SAIA DO SOL E DA CHUVA, ENTRE...

A morada é simples, é sertaneja, mas tem alimento para o espírito, amizade e afeto.



sábado, 27 de novembro de 2010

MANDACARU (Crônica)

MANDACARU

Rangel Alves da Costa*


Preferia ser mandacaru a essa ideia de que sou forte porque sou sertanejo. Forte mesmo eu sei quem é, e é ele, danado que avisto todo dia enquanto me apoio na enxada para enxugar um pouco o suor desse meu rosto lenhado pelas durezas da terra.
Nunca vi mandacaru reclamar de sua situação, ainda que todo mundo olhe pra ele e sinta a angústia, a tristeza e a desilusão. É assim não porque sofra com sua condição de planta exemplo de suportar sofrimento, mas pelo que vê no entorno, nos arredores onde vivem mais tristes ainda o mato seco, o ninho abandonado da acauã, o facheiro ressequido de tanto sol.
Vive sozinho porque o homem quis assim.

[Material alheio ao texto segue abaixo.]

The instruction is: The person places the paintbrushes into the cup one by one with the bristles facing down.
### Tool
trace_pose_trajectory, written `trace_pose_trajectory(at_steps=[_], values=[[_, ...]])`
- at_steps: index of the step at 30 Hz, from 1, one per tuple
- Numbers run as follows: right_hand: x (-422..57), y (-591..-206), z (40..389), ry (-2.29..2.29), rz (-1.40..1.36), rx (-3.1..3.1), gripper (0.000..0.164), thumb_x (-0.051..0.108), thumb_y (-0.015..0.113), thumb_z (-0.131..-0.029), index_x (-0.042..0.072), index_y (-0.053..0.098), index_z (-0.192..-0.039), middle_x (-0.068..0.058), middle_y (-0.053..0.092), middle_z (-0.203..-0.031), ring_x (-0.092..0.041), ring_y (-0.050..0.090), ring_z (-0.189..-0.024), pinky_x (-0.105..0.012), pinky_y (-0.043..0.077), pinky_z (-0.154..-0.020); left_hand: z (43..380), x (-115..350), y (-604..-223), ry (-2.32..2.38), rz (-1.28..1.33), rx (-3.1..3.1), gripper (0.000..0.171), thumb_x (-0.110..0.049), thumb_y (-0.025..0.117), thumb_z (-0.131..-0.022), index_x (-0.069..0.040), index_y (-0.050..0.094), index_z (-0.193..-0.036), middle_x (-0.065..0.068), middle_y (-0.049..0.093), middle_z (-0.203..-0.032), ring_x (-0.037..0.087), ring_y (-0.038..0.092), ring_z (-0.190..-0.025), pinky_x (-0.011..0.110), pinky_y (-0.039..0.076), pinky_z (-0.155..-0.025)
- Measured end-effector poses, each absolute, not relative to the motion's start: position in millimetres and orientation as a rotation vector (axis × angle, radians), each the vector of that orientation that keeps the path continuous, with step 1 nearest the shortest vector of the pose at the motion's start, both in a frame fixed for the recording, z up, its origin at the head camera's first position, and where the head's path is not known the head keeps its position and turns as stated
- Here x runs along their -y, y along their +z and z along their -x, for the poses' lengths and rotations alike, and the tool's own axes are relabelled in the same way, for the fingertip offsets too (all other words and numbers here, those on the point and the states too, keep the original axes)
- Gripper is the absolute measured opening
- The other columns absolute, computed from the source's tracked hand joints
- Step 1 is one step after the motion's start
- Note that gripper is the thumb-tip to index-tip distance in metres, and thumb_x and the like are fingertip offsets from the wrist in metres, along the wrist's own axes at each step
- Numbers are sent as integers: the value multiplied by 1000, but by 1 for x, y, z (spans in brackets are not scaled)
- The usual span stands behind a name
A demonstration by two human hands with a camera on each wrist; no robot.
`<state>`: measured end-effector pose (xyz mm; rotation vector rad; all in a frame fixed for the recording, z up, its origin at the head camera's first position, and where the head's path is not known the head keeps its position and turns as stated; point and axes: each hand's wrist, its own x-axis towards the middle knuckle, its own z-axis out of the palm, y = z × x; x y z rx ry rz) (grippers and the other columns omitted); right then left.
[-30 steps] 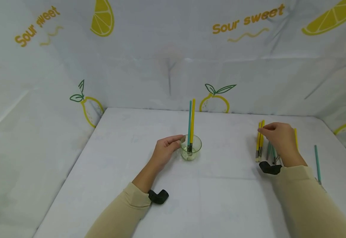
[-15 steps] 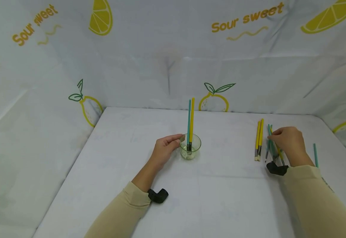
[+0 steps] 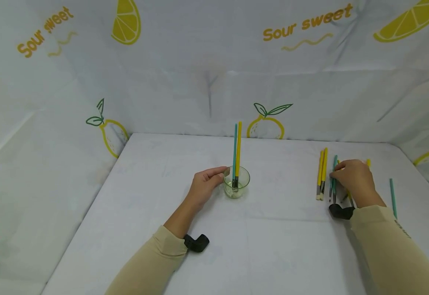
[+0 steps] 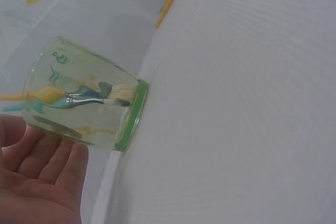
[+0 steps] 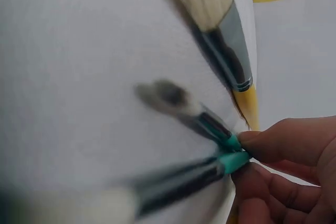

Na mataria que existia, ao lado das moitas, catingueiras, umburanas, quipás e toda trançeira de árvores tortas pela falta de nutrientes na aridez do sertão, cortava seus dias ao lado de sua imensa família. E que imensa família a desses cactos que chegaram ao mundo junto com a luz e passaram a testemunhar com olhos de espanto tantas mudanças doloridas.
Família grande, eu disse, e tão imensa que é que até dizem que as raízes hereditárias são mais extensas do que qualquer cristão possa imaginar. Sertanejo conhece, é amigo, mas não sabe tudo. Também pudera, pois o matuto mal tem tempo para colher a sobrevivência nas pedras. Mais ainda estão por lá, dispersos, espalhados, o xiquexique, a palma, o facheiro, a urtiga, a cansanção, a cabeça-de-frade e outras que fazem dos espinhos formas de proteção.
Enxergo ele bem à minha frente, mandacaru afoito, bonito, esbelto, esguio, ainda verdejante para raiva do sol inclemente. O sol odeia o mandacaru de fogo a sangue, tem o cacto como o seu pior inimigo, pois faz de tudo que pode pra provar que mais dia menos dia vai fazer com que seus raios esturriquem até secar aqueles espinhos que parecem de ferro.
Mas ele é teimoso, valente, cabra macho, por isso é que resiste e insiste em se mostrar portentoso e vivo ainda que seja a última espécie viva depois da estiagem, da seca medonha. Chorou muitas vezes, não se pode negar; já deu vontade de sair por aí sem destino como certa vez fez um pé de angico e uma aroeira. E chorou ainda lágrimas de sequidão quando viu bicho morrer, a terra rachar, passarinho sumir, gente se desesperar e ele sem poder fazer nada. Destino triste de testemunha da dor é esse o do mandacaru!
Está lá, no meio do nada onde um dia foi mataria, depois roçado e hoje é só descampado. Restou ali por sorte, talvez porque a mão malvada do homem temesse levantar o machado e derrubá-lo no seu tronco que parece cruz. E é verdadeira cruz, com o Cristo dos sofredores ali crucificado ente os muitos espinhos.
Um dia, me acheguei perto dele e perguntei por que existem tantos mistérios, histórias e lendas envolvendo o seu nome. E ele me pediu para relatar apenas uma, uma só. Aí eu contei diversas:
Tem gente que conta que quando você floresce é sinal que a chuva chega no sertão; outros dizem que os seus braços em cruz, voltados sempre para cima, para o ar, é porque neles um dia você acolheu o Senhor; dizem que você não come nem bebe, mas chora e sente sede, e à noitinha, quando a lua está bem escondida, vai de mansinho se fartar nos nutrientes e na água que armazena no caule; contam, e isso acredito, que os seus grandes espinhos também serviam às mulheres rendeiras, em substituição aos tradicionais alfinetes, como guias das linhas dos bilros; dizem que você passa esses dias de solidão sertaneja com os braços erguidos em oração, e quando chega o anoitecer acende velas nesses braços que mais parecem candelabros de igrejas antigas; afirmam que suas flores só aparecem à noite, que é para que ninguém sinta que existe beleza na solidão.
Então, depois de ouvir essas histórias todas ele me disse que tudo era verdade e mentira. Verdade e mentira, bem assim. Mas tinha uma coisa que ninguém ainda tinha assuntado e que eu saberia naquele instante. E me disse com um sorriso triste:
"Minha única tristeza é saber que jamais poderei morrer, descansar eternamente um dia. Fui escolhido para ser a feição e face do sertão, por isso não posso fechar os olhos e partir. O sertão morreria comigo!".